Passaram-se mais três dias em que Huang Ji estudou dia e noite, dormindo apenas o necessário, dedicando-se ao estudo da medicina e ao aprimoramento das artes marciais.

Seu método de aprimoramento era agressivo: fusão direta.

Afinal, havia precedentes — quem combinava Tai Chi e Xing Yi atingia 16% de eficiência, quatro vezes mais do que praticar apenas Tai Chi.

A fusão de Huang Ji era simples: copiar.

Reunia o conteúdo de todas as técnicas, e, se a eficiência caía, removia elementos.

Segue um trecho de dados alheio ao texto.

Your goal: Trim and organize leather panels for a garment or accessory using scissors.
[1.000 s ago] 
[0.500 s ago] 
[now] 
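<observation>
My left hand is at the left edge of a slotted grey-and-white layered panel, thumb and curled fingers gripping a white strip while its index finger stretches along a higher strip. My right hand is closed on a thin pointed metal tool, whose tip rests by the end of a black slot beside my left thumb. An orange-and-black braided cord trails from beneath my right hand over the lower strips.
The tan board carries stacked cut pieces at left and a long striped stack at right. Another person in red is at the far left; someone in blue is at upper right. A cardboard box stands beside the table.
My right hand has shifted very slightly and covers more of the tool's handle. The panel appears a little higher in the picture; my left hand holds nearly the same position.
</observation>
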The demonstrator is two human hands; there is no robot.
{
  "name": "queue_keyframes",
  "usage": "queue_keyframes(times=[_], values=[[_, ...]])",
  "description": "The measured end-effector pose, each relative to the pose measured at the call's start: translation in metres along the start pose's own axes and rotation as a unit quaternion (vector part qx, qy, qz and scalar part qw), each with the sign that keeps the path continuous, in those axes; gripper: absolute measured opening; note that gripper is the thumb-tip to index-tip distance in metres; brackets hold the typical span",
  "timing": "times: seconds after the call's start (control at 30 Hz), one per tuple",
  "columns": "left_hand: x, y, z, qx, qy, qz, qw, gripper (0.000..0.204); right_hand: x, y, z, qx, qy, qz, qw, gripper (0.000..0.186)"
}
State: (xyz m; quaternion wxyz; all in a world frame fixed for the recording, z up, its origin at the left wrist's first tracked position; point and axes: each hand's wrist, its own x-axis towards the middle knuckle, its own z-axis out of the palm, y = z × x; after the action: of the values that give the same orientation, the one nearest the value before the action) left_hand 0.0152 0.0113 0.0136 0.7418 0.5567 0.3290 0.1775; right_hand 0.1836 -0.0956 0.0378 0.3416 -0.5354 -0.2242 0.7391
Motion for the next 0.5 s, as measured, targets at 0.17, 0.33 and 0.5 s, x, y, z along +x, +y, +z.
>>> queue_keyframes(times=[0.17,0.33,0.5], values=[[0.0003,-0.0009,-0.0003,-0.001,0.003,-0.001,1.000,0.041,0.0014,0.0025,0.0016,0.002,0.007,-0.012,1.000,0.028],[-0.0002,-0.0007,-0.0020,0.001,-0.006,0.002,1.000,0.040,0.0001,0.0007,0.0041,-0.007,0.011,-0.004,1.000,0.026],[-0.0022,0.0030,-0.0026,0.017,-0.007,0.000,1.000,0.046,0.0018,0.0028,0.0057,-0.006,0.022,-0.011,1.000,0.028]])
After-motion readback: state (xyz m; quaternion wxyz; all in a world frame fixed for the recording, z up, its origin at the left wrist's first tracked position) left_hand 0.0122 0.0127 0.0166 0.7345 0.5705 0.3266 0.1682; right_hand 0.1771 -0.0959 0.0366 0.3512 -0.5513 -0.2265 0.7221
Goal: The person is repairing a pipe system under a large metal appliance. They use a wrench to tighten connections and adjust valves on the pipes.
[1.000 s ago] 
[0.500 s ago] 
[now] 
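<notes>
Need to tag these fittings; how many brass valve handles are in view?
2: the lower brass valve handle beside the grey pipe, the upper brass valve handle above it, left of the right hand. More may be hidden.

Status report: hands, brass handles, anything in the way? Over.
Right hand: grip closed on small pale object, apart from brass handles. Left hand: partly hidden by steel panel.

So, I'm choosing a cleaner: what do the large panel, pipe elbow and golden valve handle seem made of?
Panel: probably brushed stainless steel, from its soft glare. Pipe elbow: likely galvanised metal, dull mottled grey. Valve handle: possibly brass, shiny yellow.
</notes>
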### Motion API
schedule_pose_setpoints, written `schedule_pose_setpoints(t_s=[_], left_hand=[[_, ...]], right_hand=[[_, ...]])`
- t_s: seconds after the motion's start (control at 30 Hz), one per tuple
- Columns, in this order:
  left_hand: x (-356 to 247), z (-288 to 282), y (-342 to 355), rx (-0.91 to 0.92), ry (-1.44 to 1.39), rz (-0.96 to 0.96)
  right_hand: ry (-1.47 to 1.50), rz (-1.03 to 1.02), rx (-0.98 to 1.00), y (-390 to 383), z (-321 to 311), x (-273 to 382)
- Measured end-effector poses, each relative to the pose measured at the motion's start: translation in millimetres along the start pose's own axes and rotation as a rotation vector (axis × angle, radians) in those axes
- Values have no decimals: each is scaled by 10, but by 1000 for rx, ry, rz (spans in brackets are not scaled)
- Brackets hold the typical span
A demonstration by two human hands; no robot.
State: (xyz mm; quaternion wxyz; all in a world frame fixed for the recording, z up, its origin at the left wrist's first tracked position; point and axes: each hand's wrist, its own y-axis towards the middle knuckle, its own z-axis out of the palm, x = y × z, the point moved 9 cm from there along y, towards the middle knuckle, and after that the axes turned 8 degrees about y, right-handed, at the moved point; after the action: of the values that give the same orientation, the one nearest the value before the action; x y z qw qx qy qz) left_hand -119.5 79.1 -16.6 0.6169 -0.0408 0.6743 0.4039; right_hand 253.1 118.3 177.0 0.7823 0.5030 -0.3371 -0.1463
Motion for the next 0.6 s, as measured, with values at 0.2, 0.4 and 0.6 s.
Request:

Ia eliminando movimento por movimento, combinando e recombinando incontáveis sequências e técnicas, como se cada uma fosse um elemento a ser testado.

Foram tantas as combinações que, em vinte horas de trabalho ao longo de três dias, Huang Ji conseguiu criar um método com eficiência de 19,89%.

Com quatro ou cinco anos de prática, já se obteriam resultados consideráveis, superando todas as técnicas internas conhecidas.

— Ainda não está certo…

Huang Ji sabia que tal técnica já era fortíssima; para os praticantes comuns, seria a síntese do melhor de centenas de estilos, uma obra-prima que reunia a essência de cada um.

Mas ele sentia que ainda podia ir além.

— É isso!

Huang Ji bateu na testa, percebendo o ponto chave.

É que os criadores dessas técnicas jamais conheciam o circuito energético vital; suas técnicas de condução baseavam-se em ignorar pontos e canais ocultos, resultado de abordagens indiretas.

Por isso, por mais que combinasse movimentos, jamais haveria perfeição.

Essas técnicas sequer consideravam os pontos ocultos, nem a bioeletricidade.

— Preciso criar, eu mesmo, técnicas baseadas no meu conhecimento dos pontos ocultos, fundando, assim, os verdadeiros métodos do “gong de eletricidade”.